No syncytia were observed at P5.

After five passages in each culture, P1, P3, and P5 sequences were compared with the original sequences (P0), and nucleotide substitutions with >10% frequency were detected by variant analysis (Tables S2 through S4). The mutations in P1, P3, and P5 sequences were defined as nucleotide substitutions, except for the quasispecies that originally existed in the P0 inoculum at >1% frequency (Table S5). Nearly half of nucleotide substitutions observed in P5 sequences were quasispecies in HBTEC-ALI culture (Fig. 1A). In contrast, mutations were abundant in conventional cultured cells (Fig. 1A). Some of the mutations that occurred at P1 and P3 disappeared or were maintained through to P5, while some increased (Fig. S1).

The mutation rate of genomic nucleotide sequences after P5 was significantly lower in HBTEC-ALI than in Vero/TMPRSS2 cell culture (Fig. 1B). The coding region of the HPIV genome was more stable in HBTEC-ALI than in conventional cell culture (Fig. 1C). Contrary to our expectations, the mutation rate was similar when HPIV was passaged in Vero and Vero/TMPRSS2 cells (Fig. 1B). The mutation rate of the nucleotide sequence in each gene was also determined, and mutations were more likely to have occurred in HN than in other genes in Vero/TMPRSS2 cells (Fig. 1D through F). The HN gene had significantly higher mutation rates in Vero/TMPRSS2 cells than in HBTEC-ALI culture (Fig. 1G). The L gene also had significantly higher mutation rates in Vero/TMPRSS2 and Vero cells than in HBTEC-ALI culture, although not as high as for HN (Fig. 1H). In other genes, no significant differences were observed between different culture methods (Fig. S2).
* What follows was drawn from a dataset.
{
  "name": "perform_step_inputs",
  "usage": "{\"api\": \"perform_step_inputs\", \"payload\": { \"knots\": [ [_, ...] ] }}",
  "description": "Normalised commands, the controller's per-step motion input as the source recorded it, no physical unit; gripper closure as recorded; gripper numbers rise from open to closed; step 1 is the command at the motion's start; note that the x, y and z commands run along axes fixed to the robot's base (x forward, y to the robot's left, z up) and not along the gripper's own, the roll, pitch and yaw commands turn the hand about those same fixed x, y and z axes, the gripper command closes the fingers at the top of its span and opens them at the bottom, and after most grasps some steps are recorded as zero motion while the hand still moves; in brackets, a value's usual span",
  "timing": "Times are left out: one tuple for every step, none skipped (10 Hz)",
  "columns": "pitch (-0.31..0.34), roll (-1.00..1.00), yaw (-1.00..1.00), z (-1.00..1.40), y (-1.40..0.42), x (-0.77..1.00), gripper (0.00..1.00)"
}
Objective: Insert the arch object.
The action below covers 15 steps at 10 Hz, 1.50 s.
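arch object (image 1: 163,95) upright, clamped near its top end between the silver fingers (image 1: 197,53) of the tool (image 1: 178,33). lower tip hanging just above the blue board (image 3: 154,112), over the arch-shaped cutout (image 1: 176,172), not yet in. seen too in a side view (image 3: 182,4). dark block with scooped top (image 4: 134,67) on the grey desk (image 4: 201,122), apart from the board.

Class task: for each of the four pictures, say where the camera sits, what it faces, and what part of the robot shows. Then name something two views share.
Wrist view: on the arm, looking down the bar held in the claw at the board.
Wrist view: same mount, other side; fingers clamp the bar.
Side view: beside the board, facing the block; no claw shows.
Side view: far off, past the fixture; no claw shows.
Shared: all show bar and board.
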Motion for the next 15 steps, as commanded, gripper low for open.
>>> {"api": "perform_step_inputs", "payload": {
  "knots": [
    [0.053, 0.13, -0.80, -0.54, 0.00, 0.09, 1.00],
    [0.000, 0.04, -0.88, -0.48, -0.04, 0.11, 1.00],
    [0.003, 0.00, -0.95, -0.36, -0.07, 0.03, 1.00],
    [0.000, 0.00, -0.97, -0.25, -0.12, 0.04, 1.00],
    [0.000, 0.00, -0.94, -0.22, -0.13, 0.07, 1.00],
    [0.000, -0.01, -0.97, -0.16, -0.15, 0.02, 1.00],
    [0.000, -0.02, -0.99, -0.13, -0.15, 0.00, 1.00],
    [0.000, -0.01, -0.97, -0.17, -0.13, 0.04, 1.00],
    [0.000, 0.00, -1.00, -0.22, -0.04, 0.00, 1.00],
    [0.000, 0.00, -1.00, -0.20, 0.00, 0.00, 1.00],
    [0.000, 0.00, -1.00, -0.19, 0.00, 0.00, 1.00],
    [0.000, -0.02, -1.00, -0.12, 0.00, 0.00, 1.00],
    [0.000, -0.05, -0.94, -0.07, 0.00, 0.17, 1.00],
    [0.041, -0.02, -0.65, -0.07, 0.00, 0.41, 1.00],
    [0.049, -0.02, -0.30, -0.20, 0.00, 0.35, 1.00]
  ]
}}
Conservation of quasispecies in HBTEC-ALI culture

To assess the effect of nucleotide substitutions on the characteristics of HPIVs, we analyzed whether these mutations/quasispecies in the coding regions of P5 sequences led to amino acid substitutions. Silent substitutions were more often seen in HBTEC-ALI (12/32, 38%) compared with Vero/TMPRSS2 (12/67, 18%) and Vero cell (1/15, 7%) culture (Fig. 2, black). The frequency of the variants in Fig. 2 represented the fraction of variant sequencing reads within a reference P0 genomic locus. There were 20 missense mutations/quasispecies in HBTEC-ALI culture (Fig. 2, red). Sixteen (80%) of these had <50% frequency, which indicated no apparent amino acid substitutions. In contrast, more than half the missense mutations/quasispecies in Vero/TMPRSS2 cells (30/55, 55%) showed >50% frequency, which indicated that passage resulted in amino acid substitutions. In Vero cells, only mutations were seen and 6 of 15 (40%) showed >50% frequency, that is, passage resulted in six apparent amino acid substitutions. These results indicate that HBTEC-ALI culture mostly maintained quasispecies and silent substitutions at low variant frequency and had less impact on the whole viral sequence. In contrast, passage in conventional cultured cells could cause newly developed mutations that were often accompanied with amino acid alterations and reached high variant frequency sufficient to replace the P5 sequences (Fig. 2).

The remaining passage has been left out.